Il semble donc acceptable de réaliser une kystectomie en cas de TFO séreuse unilatérale ou bilatérale, du fait de l’absence d’impact significatif sur le taux de récidive à 10 ans, si cela est techniquement faisable, pour optimiser les possibilités de grossesse [3-5]. Inversement, en cas de TFO mucineuse une annexectomie semble légitime [6,7].
Il apparaît primordial d’avoir recours à un pathologiste expert en gynécologie pour le diagnostic de tumeur frontière, de son sous-type histologique ainsi que du caractère invasif des implants, puisqu’il s’agit de facteurs décisionnels majeurs dans la stratégie chirurgicale, d’autant que l’examen histologique extemporané semble moins performant dans les TFO que dans les tumeurs ovariennes bénignes ou malignes.
- Chirurgie de stadification : quels sont les gestes opératoires associés à réaliser ?
En cas de TFO découverte sur l’analyse histologique définitive, l’indication d’une chirurgie de restadification va dépendre, d’une part des caractéristiques anatomopathologiques de la tumeur, notamment entre séreux et mucineux, et d’autre part de la qualité de l’inspection de la cavité abdominale lors de la chirurgie initiale, avec la détection des implants péritonéaux qu’ils soient invasifs ou non et l’exploration de l’appendice en cas de TFO mucineuse.
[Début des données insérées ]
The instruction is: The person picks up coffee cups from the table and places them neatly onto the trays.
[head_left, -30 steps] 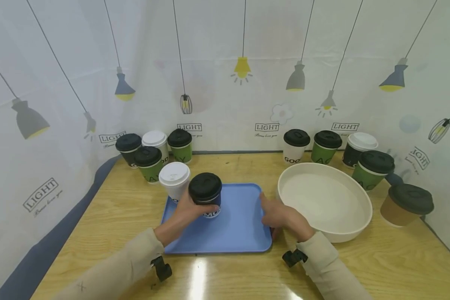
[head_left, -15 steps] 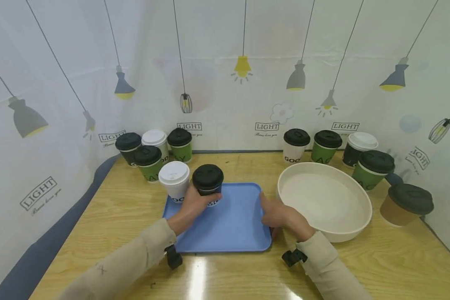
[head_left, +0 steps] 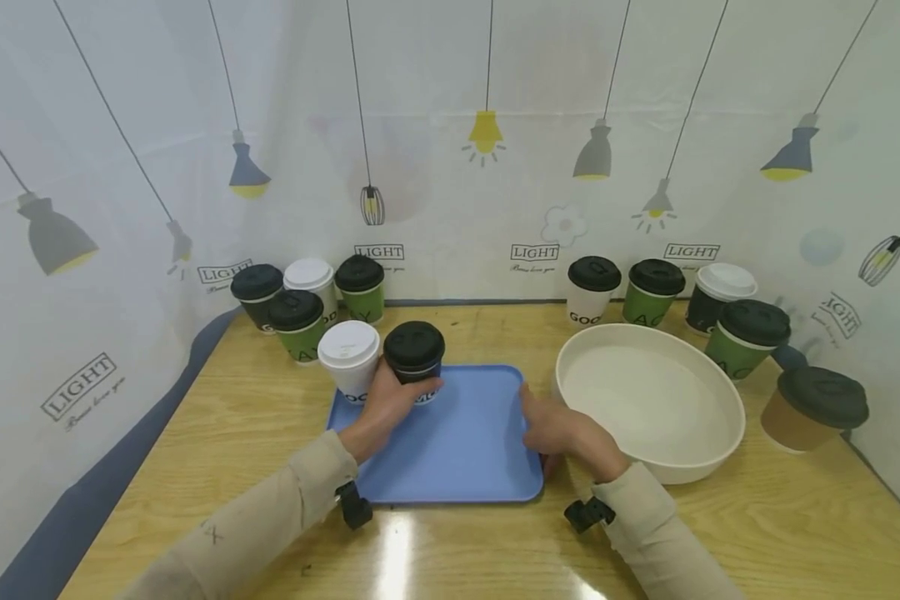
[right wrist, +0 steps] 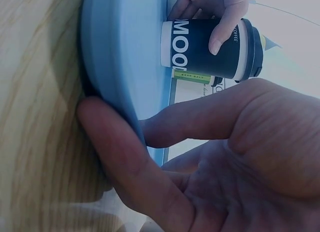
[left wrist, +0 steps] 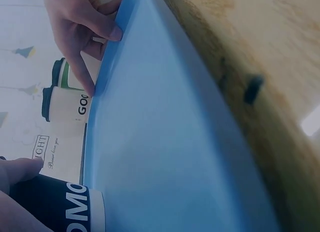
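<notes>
My left hand grips a dark paper coffee cup with a black lid, fingers and thumb around its side. The cup stands upright at the back left part of the blue tray, beside a white coffee cup with a white lid. The right wrist view shows the cup's base at the tray's surface. My right hand holds the tray's right rim, thumb on one side and fingers on the other. Part of the left hand's fingers is hidden behind the cup in the head view.
A round cream bowl stands right of the tray, close to my right hand. Several lidded cups stand at the back left, among them a green cup. Others line the back right, with a brown cup at the far right.
My left hand has moved the dark cup away from me, toward the back of the tray, alongside the white cup. The right hand stays on the tray's rim.
</notes>
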Motion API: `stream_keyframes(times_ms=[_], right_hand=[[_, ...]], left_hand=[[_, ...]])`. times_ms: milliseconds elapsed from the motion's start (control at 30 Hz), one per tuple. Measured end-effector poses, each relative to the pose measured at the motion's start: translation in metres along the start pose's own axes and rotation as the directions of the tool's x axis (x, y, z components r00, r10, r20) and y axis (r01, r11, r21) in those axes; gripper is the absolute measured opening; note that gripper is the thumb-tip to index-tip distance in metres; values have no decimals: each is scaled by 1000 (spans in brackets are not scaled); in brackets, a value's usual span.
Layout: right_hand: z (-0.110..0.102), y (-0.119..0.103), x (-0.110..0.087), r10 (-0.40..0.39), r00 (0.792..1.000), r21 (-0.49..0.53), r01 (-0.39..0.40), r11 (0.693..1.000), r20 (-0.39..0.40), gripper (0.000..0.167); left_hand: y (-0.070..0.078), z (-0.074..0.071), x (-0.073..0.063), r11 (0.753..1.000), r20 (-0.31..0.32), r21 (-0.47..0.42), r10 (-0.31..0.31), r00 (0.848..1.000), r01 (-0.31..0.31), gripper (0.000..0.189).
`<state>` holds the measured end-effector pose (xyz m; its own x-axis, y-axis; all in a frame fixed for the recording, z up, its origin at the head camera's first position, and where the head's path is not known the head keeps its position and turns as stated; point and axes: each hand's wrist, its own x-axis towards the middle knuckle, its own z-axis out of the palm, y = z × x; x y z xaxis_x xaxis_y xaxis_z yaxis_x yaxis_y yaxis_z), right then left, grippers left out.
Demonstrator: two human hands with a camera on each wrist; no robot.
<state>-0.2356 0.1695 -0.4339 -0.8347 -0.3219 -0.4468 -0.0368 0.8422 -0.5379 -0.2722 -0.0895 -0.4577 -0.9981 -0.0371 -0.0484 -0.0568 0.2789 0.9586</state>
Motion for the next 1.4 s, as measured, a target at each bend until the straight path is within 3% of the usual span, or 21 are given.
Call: stream_keyframes(times_ms=[467,800,1033,1100,1300,1400], right_hand=[[0,-1,-2,-2,1000,0,2,1000,-8,85],[0,-1,-1,6,1000,-22,-6,1000,-4,86],[1,-2,-1,1,1000,-7,-1,1000,3,85],[1,-2,0,4,1000,-9,-4,1000,2,85],[1,-2,0,-1,1000,-8,1,1000,3,84],[1,-2,1,1,1000,-7,-1,1000,9,85]], left_hand=[[-4,-5,-10,998,21,50,-44,999,43,75],[-7,-25,-46,987,94,45,-155,983,152,89],[-8,-52,-73,992,60,48,-118,991,115,72],[-7,-63,-77,995,33,10,-101,994,101,62],[-4,-104,-74,986,-104,-133,-115,988,101,39],[-5,-120,-67,987,-163,-135,-113,980,91,39]])
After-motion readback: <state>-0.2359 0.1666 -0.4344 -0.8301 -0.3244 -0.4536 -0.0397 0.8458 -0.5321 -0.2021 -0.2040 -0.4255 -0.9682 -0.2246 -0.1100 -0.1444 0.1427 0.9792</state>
Dans tous les cas, l’indication d’une chirurgie de restadification doit être discutée en Réunion de Concertation Pluridisciplinaire.
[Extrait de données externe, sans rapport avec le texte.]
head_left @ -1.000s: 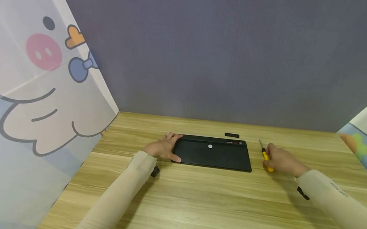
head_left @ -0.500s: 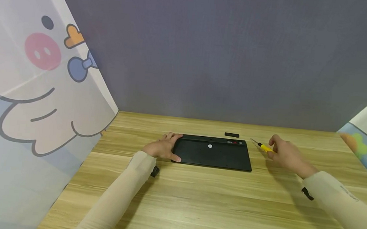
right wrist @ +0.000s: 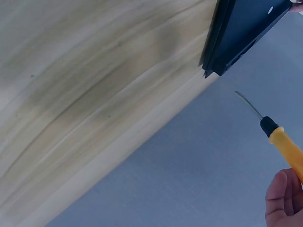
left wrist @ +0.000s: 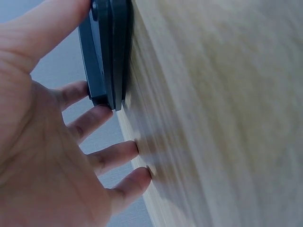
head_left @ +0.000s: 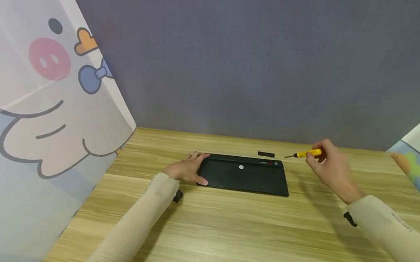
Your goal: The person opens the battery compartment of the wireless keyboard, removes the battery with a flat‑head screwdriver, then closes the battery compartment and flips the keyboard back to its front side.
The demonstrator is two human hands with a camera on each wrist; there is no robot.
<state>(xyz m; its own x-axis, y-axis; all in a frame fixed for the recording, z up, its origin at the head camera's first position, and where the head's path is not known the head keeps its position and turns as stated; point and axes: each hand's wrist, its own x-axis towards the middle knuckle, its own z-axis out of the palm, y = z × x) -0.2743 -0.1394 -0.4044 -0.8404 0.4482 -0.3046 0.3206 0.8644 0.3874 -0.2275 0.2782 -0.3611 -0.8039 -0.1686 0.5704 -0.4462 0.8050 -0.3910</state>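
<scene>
In the head view, the left hand [head_left: 187, 170] is resting spread on the left end of the flat black device [head_left: 245, 177] lying on the table [head_left: 223, 232], and the right hand [head_left: 333, 166] is pinching the yellow screwdriver [head_left: 310, 153]. In the left wrist view, the thumb [left wrist: 52, 33] and two fingers [left wrist: 90, 123] are touching the device. In the right wrist view, the screwdriver is pointing upward-left, apart from it.

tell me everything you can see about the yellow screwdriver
The screwdriver has a yellow, plastic-looking handle, a black collar and a thin, metal-looking shaft; the tip's shape is too small to tell. The right hand grips the handle, holding it raised over the table. It points to the person's left, its tip apart from the black panel.
</scene>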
Au cours de cette chirurgie, il semble justifier de réaliser une omentectomie en raison d’un taux de lésions occultes épiploïques variant de 1,5 à 10 % avec notamment un impact statistiquement significatif sur la survie sans progression [8], une exploration complète de la cavité abdominale associée à des biopsies péritonéales sur les zones suspectes ou de façon systématique compte tenu d’un taux de lésions occultes péritonéales variant de 0 à 15% avec 1,4 à 3,7% de biopsies invasives dans la littérature [9,10], une cytologie péritonéale dont la positivité varie de 1,4 à 13,4% [10,11], ainsi qu’une appendicectomie seulement en cas d’aspect macroscopiquement pathologique car le taux d’envahissement appendiculaire semble inférieur à 3% en cas d’appendice macroscopiquement sain [12,13].
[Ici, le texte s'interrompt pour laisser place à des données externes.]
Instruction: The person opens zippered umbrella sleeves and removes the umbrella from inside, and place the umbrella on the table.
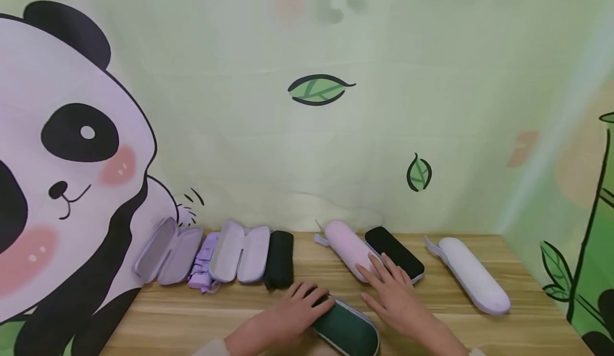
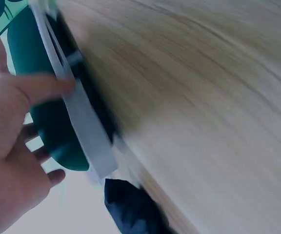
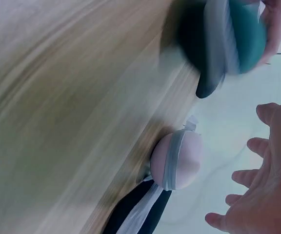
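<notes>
A dark green oblong zip case [image 1: 352, 328] is at the near middle of the table, tilted toward the lower right. My left hand [image 1: 299, 309] grips its far left end; in the left wrist view the thumb lies across the pale zip edge and the fingers go behind the green shell [image 2: 30, 44]. To the right, my right hand [image 1: 400, 298] is spread with fingers apart, holding nothing. It hovers near a pink case [image 1: 346, 247] and a black case [image 1: 395, 255] that lie side by side. In the right wrist view a gap separates this hand from the green case [image 3: 248, 36].
Two lavender cases [image 1: 182, 255] [image 1: 240, 252] stand open at the back left. Beside them are a purple folded umbrella [image 1: 203, 263] and a black folded bundle [image 1: 280, 257]. A white case [image 1: 475, 276] lies at the right. Behind the wooden table [image 1: 537, 292] hangs a panda-print cloth [image 1: 240, 121].
</notes>
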Demonstrator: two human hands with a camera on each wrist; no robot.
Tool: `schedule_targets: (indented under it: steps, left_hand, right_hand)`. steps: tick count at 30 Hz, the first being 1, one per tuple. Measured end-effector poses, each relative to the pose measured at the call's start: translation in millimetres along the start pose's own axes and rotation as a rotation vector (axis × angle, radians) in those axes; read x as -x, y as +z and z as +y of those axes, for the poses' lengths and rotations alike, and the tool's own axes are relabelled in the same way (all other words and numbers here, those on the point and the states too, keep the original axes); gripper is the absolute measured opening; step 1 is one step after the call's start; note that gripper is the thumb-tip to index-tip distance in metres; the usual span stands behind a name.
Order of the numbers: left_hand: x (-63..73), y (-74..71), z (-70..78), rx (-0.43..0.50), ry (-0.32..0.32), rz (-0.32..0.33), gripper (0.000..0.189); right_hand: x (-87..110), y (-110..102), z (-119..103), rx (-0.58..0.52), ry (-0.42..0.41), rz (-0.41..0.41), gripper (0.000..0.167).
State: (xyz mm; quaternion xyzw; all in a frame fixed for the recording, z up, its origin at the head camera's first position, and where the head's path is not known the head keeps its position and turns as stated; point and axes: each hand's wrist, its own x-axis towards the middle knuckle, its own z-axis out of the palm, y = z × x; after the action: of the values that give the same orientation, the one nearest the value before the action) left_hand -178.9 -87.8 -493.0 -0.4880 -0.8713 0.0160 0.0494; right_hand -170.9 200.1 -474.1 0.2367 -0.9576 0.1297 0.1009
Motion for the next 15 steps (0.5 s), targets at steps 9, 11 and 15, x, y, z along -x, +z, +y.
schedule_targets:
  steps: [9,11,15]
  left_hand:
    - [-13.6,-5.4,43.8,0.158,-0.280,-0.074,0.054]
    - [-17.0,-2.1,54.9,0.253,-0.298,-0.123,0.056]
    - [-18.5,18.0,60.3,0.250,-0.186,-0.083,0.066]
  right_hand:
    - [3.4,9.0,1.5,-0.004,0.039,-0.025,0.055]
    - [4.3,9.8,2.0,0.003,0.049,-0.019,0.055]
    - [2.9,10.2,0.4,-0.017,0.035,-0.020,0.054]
En revanche, il n’y a pas lieu d’effectuer une hystérectomie à titre systématique dans la prise en charge des TFO séreuses ou mucineuses en raison d’un taux d’envahissement de l’utérus inférieur à 2% et de l’absence d’amélioration de la survie sans récidive [14].
- Voie d’abord chirurgicale :
La prise en charge cœlioscopique est possible pour les TFO de stade précoce mais semble conditionnée par le volume tumoral. En effet, les données publiées sont en faveur d’une augmentation du risque de récidive en cas de rupture tumorale peropératoire dont le taux varie de 29 à 58% dans la littérature et identifient le volume tumoral comme le facteur prédictif principal de la rupture tumorale peropératoire. Le risque semble augmenté au-delà d’un volume tumoral de 5cm [15] et évident à partir de 10 cm [16].
Il est donc recommandé de prendre toutes les dispositions pour éviter la rupture tumorale, y compris la décision per opératoire de laparoconversion et de réaliser une extraction de la pièce opératoire à l’aide d’un sac endoscopique afin d’éviter toute dissémination tumorale et protéger la paroi abdominale.
Modalités de surveillance
La surveillance des TFO traitées doit se poursuivre au-delà de 5 ans associant un examen clinique systématique et la réalisation d’une échographie endovaginale ou sus-pubienne notamment en cas de traitement conservateur (parenchyme ovarien et utérus). Néanmoins, les données de la littérature sont insuffisantes pour préciser le rythme de ces examens.